Jay S. Fein received the Edward A. Flinn III Award at the Joint Assembly, held 26 May 2009 in Toronto, Ontario, Canada. The award honors “individuals who personify the Union’s motto ‘unselfish cooperation in research’ through their facilitating, coordinating, and implementing activities.”
I am honored to present Jay S. Fein, recipient of the 2009 AGU Edward A. Flinn III Award. I have known Jay for over 25 years and have often witnessed his deep commitment to leading and serving the atmospheric sciences community. This commitment goes well beyond what his program management job at the National Science Foundation calls for; Jay is visionary and insightful and has on many occasions supported high-risk innovative research that has proven to be watershed science. He has an uncanny ability to balance risk taking, leadership, and partnering with national and international agencies and community members on projects in a way that does not compromise his federal oversight responsibilities, and always in a humble and gracious manner.
Long ago Jay recognized the importance of pursuing parallel climate and weather paths in complex field campaigns in order to fundamentally understand the climate system. He has provided sage advice, and served as a brilliant mediator when necessary, in such major international field programs as the Monsoon Experiment (MONEX; 1979), Tropical Ocean–Global Atmosphere/Coupled Ocean-Atmosphere Response Experiment (TOGA/COARE; 1992–1993), Indian Ocean Experiment (INDOEX; 1998), The Observing-System Research and Predictability Experiment (THORPEX) Pacific-Asian Regional Campaign (T-PARC; 2008), and many others.
Jay saw the need for comprehensive global models early on. When Francis Bretherton, Dave Schimel, and I were organizing the community Climate System Modeling Project (CSMP) in the late 1980s and early 1990s, Jay encouraged, supported, and helped define the CSMP vision. CSMP evolved into the Community Climate System Model (CCSM) effort, which now includes over 300 scientists from the National Center for Atmospheric Research and many universities and labs working to develop a fully coupled model of Earth’s climate system. Jay was instrumental in rallying the community behind CCSM and in obtaining computer resources for the model, which has been critical to the Intergovernmental Panel on Climate Change assessments.

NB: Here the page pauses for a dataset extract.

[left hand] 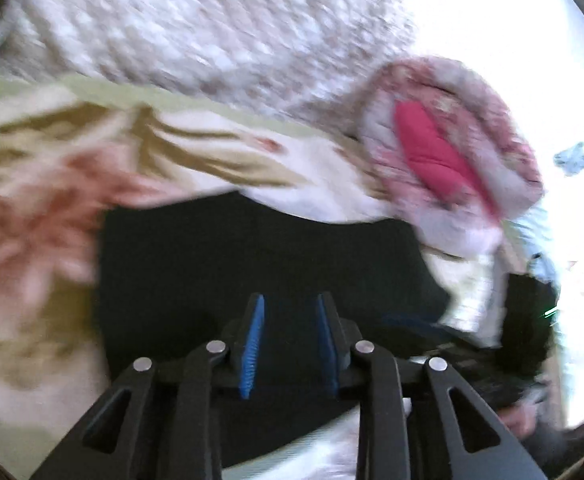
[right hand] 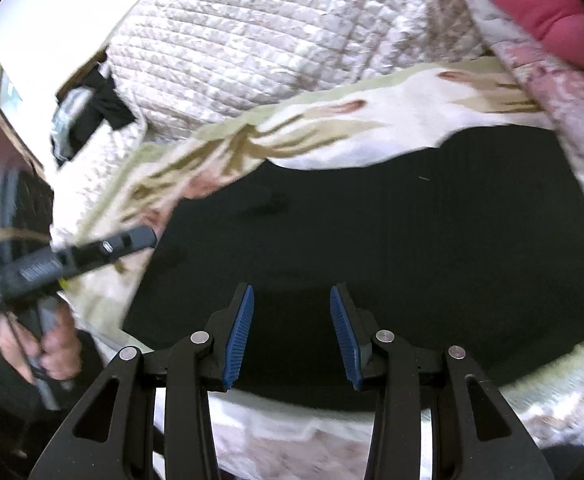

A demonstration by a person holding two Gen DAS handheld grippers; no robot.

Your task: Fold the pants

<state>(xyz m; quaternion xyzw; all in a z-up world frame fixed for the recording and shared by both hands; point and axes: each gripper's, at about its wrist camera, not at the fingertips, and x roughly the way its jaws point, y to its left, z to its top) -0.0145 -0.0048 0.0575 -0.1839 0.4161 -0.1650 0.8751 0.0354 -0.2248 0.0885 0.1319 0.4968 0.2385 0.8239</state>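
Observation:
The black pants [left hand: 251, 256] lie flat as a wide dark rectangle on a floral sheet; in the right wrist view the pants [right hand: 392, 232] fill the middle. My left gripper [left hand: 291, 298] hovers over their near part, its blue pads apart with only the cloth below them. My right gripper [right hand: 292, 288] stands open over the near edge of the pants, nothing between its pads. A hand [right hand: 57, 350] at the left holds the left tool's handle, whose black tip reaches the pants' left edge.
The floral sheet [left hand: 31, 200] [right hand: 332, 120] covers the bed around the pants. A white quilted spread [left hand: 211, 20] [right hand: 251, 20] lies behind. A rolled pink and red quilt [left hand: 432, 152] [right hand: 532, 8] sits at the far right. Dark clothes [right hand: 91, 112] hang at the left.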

Jay has also played a vital leadership role in pioneering satellite observing technology. He supported the high-risk but highly successful Global Positioning System/Meteorology (GPS/MET) program (1995–1997), which provided the first soundings of Earth’s atmosphere using the radio occultation technique. It took courage and foresight for Jay to embrace GPS/MET in the early 1990s, because at that time the radio occultation technique was virtually unknown to most atmospheric scientists. Jay then helped lead the Taiwan-U.S. Constellation Observing System for Meteorology, Ionosphere and Climate (COSMIC) mission. COSMIC extended GPS/MET by launching six microsatellites in 2006 that provide between 1500 and 2000 soundings of the global atmosphere each day in near real time. The benefit of these soundings for numerical weather prediction has been demonstrated by leading weather centers around the world. COSMIC was an extremely complex program to organize, from the political as well as the scientific and technological side, requiring negotiations and coordination among five U.S. agencies and Taiwan. It never would have happened without Jay’s profound commitment and support.

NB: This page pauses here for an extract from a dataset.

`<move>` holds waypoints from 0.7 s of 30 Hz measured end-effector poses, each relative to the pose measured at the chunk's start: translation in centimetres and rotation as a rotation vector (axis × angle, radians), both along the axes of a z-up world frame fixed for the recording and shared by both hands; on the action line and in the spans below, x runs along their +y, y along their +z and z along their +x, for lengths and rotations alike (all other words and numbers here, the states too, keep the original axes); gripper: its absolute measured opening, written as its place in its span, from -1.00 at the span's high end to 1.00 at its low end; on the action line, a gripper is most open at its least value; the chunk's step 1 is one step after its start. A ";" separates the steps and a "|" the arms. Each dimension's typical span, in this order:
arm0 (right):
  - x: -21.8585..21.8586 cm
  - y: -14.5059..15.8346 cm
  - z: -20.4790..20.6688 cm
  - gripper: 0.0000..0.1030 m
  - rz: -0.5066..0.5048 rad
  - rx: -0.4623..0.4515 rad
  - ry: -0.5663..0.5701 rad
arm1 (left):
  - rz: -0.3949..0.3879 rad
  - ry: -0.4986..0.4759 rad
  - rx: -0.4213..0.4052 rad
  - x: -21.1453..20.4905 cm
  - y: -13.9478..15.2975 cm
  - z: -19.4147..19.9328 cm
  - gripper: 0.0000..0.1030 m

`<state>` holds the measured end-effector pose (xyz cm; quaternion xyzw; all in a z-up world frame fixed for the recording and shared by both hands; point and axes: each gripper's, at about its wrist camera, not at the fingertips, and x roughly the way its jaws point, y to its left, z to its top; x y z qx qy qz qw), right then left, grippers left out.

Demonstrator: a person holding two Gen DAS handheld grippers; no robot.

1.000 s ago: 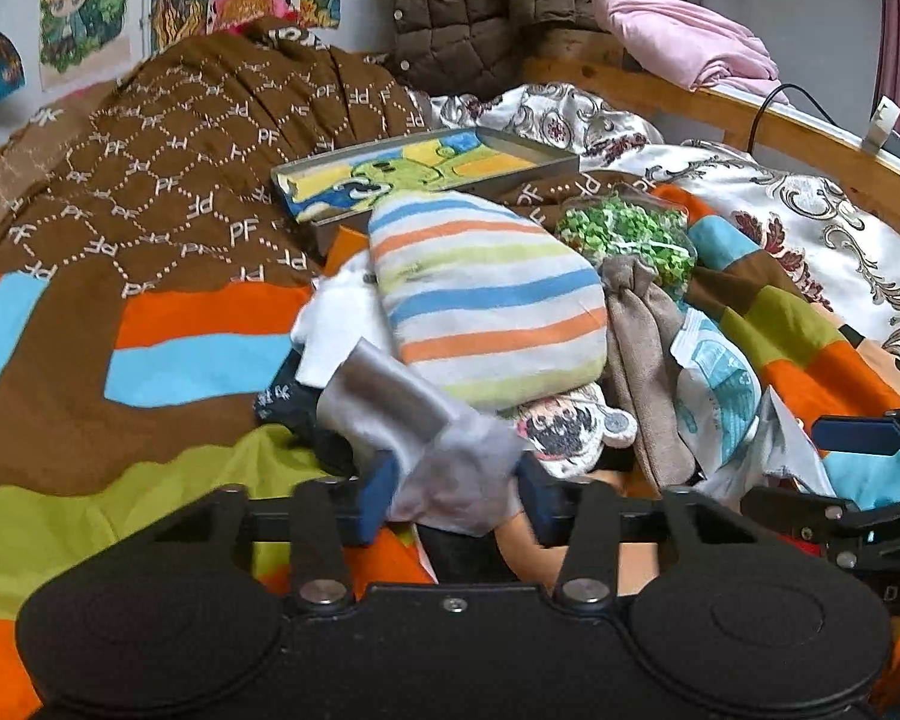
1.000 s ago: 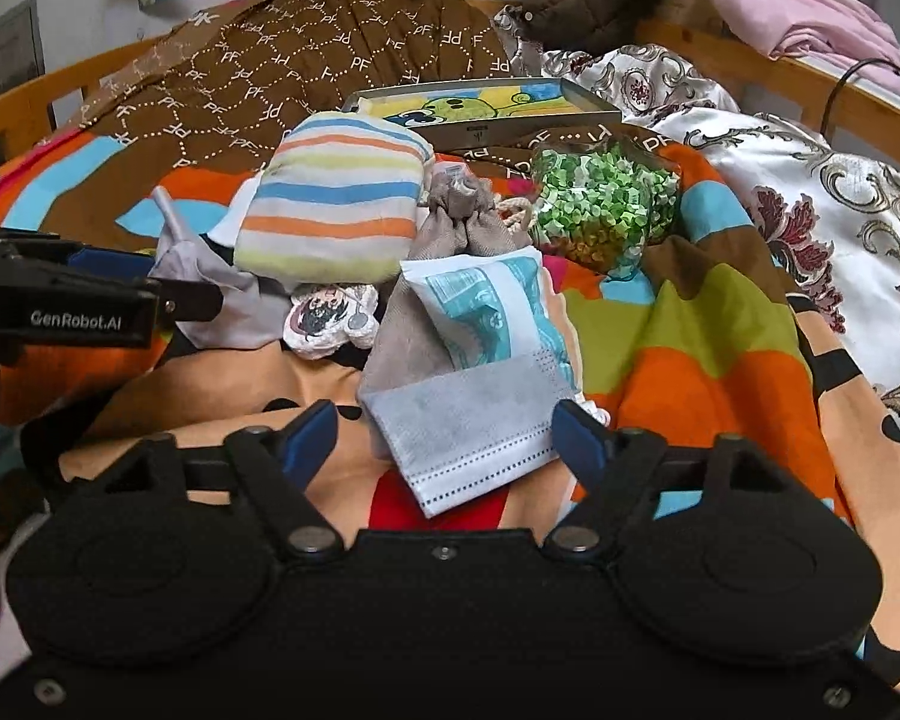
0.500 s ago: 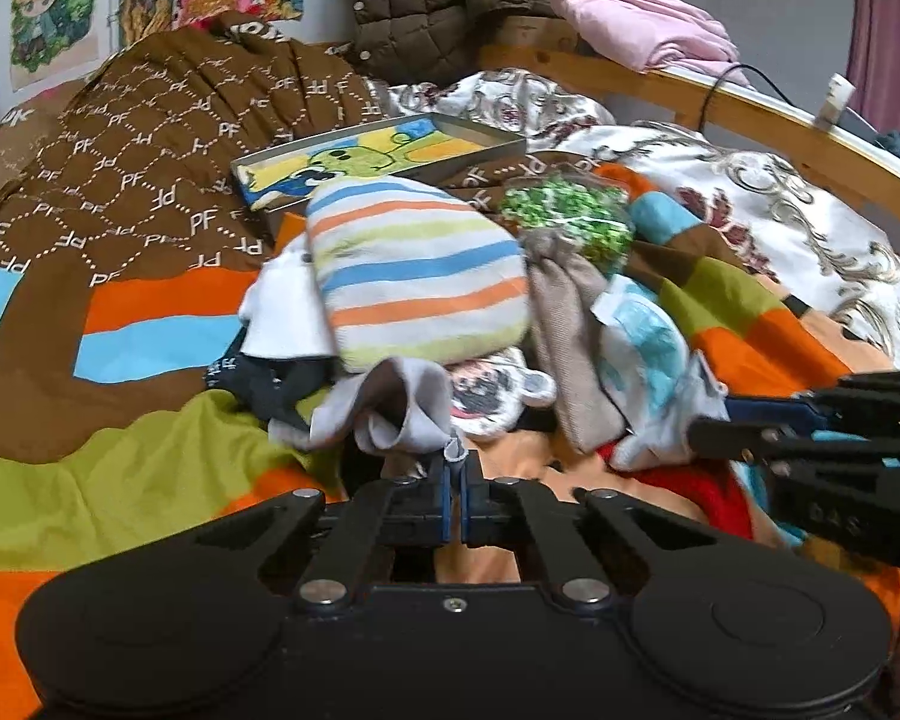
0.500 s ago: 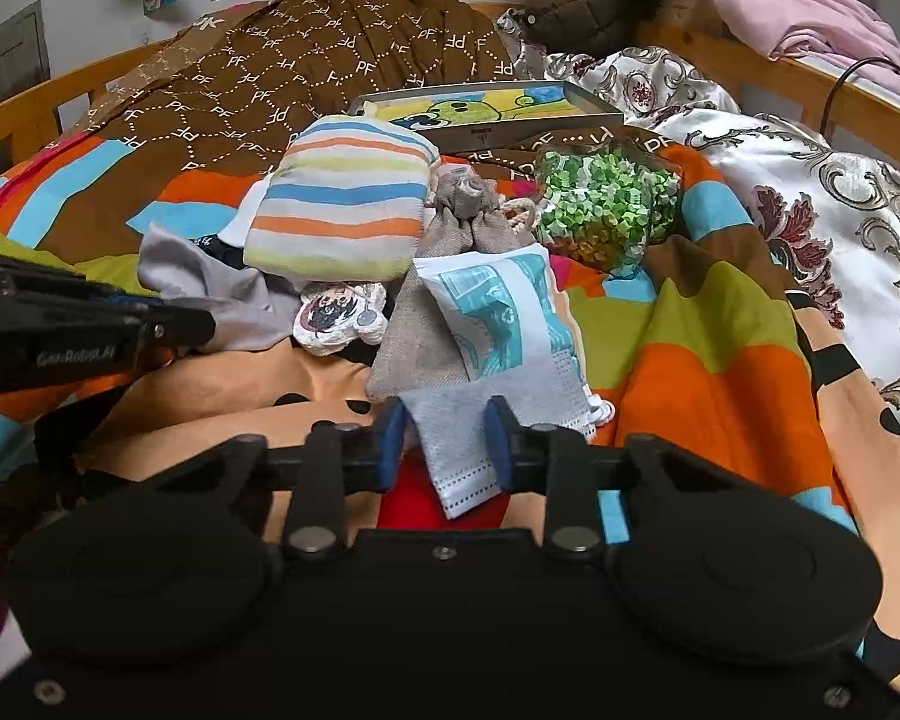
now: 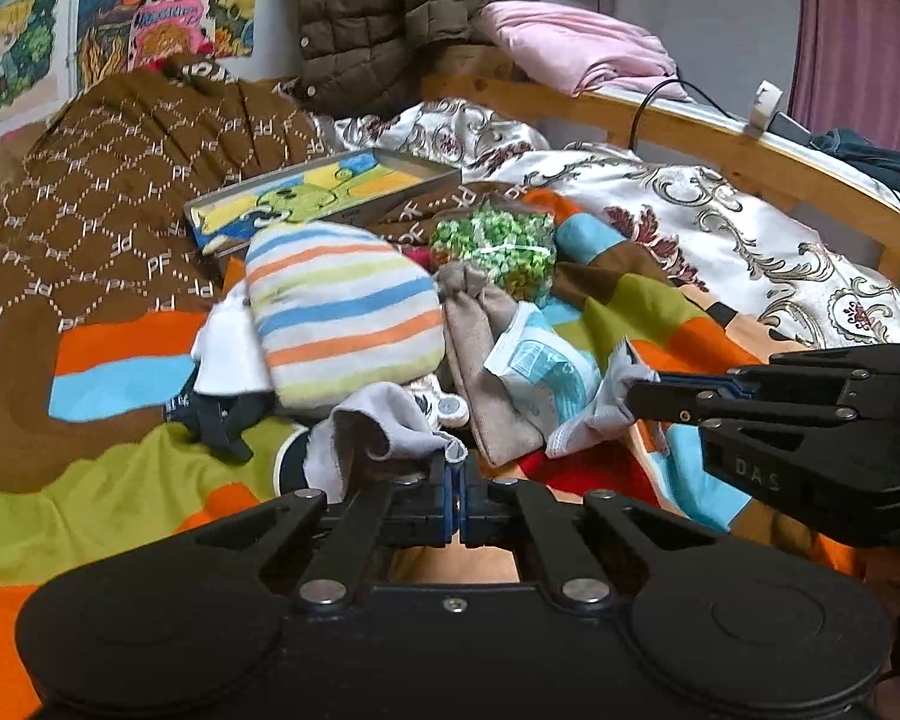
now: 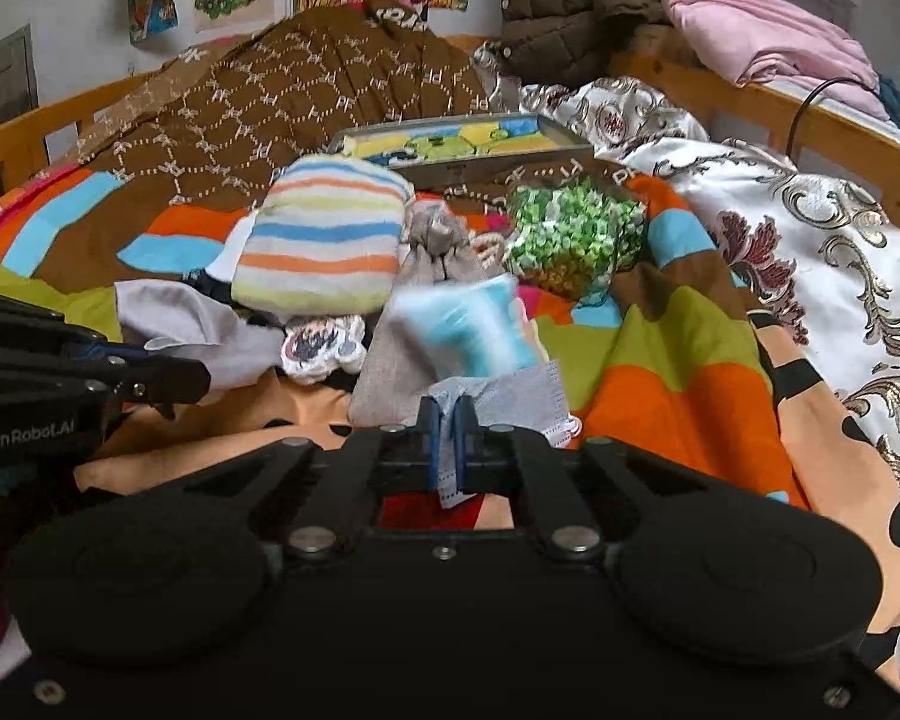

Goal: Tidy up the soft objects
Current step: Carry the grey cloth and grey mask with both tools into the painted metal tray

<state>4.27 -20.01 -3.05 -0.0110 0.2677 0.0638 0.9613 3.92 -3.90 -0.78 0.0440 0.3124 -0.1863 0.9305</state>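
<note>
A: Slippage, mainly. Left hand-held gripper [image 5: 455, 471] pressed nearly together, pinching just a folded edge of the grey cloth [image 5: 384, 420]. Thin bite; likely to pull free on a quick lift.

B: Agreed. Worth noting the snag risk too: rest of the cloth slumped on the heap, beside the cartoon patch [image 5: 444, 405] and a dark sock [image 5: 222, 420]. Could drag either along if raised carelessly.

A: And the right side?

B: Right hand-held gripper [image 6: 448, 420] closed to a narrow slit, clamped on the near edge of the grey mask [image 6: 498, 396]. Firm enough by the look of it, with a strip of mask poking out below the pads.

A: Trouble there?

B: Possibly the blue packet [image 6: 468, 330], blurred and seemingly lying on the far part of the mask. Apt to slide off or get tugged onto the blanket [image 6: 660, 372] if pulled back. Cannot tell whether stuck to the mask or merely resting.

A: Location of both items?

B: On the bed, at the near edge of the pile, just ahead of each set of pads, well short of the striped pouch [image 5: 342, 312].
</note>
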 end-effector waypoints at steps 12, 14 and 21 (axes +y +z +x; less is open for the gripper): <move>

In addition to his extraordinary scientific and organizational skills, Jay Fein is a true gentleman. He has had a major impact on science overall and on my career and that of many others. I am proud to call him my friend.
—RICHARD A. ANTHES, University Corporation for Atmospheric Research, Boulder, Colorado
I am deeply honored to be the 2009 recipient of AGU’s Edward A. Flinn III Award, and I thank AGU, its Award Nominations Committee, and, in particular, my nominators, Rick Anthes, Jack Fellows, and Roger Wakimoto.
Whatever successes have come my way, however, have less to do with me than with the brilliant and creative research scientists and institutional leaders I have had the pleasure to work with over the past several decades. I have been fortunate to be able to work in a science I love and with the best group of colleagues one could hope for. I have also been fortunate to witness the birth and maturation of “Earth system sciences,” the goal of which was enunciated in a presentation on 26 June 1986, by Francis Bretherton:
- To obtain a scientific understanding of the entire Earth system on a global scale by describing how its component parts and their interactions have evolved, how they function, and how they may be expected to continue to evolve on all timescales.
He further pointed out that the impact of human activities poses an additional challenge:
- To develop the capability to predict those changes that will occur in the next decade to century, both naturally and in response to human activities.
The worldwide communities of geoscientists, working with colleagues in many areas of science and applications, have made extraordinary advances in meeting these challenges posed over 2 decades ago. This is a remarkable testimony to the visionary brilliance of Bretherton and his peers, including past recipients of this award as well as my nominators. That I have been fortunate enough to be a part of this extraordinary group and this period of advancement has been delightful to me and also very gratifying.
—JAY S. FEIN, The Dallas Morning News, Tex.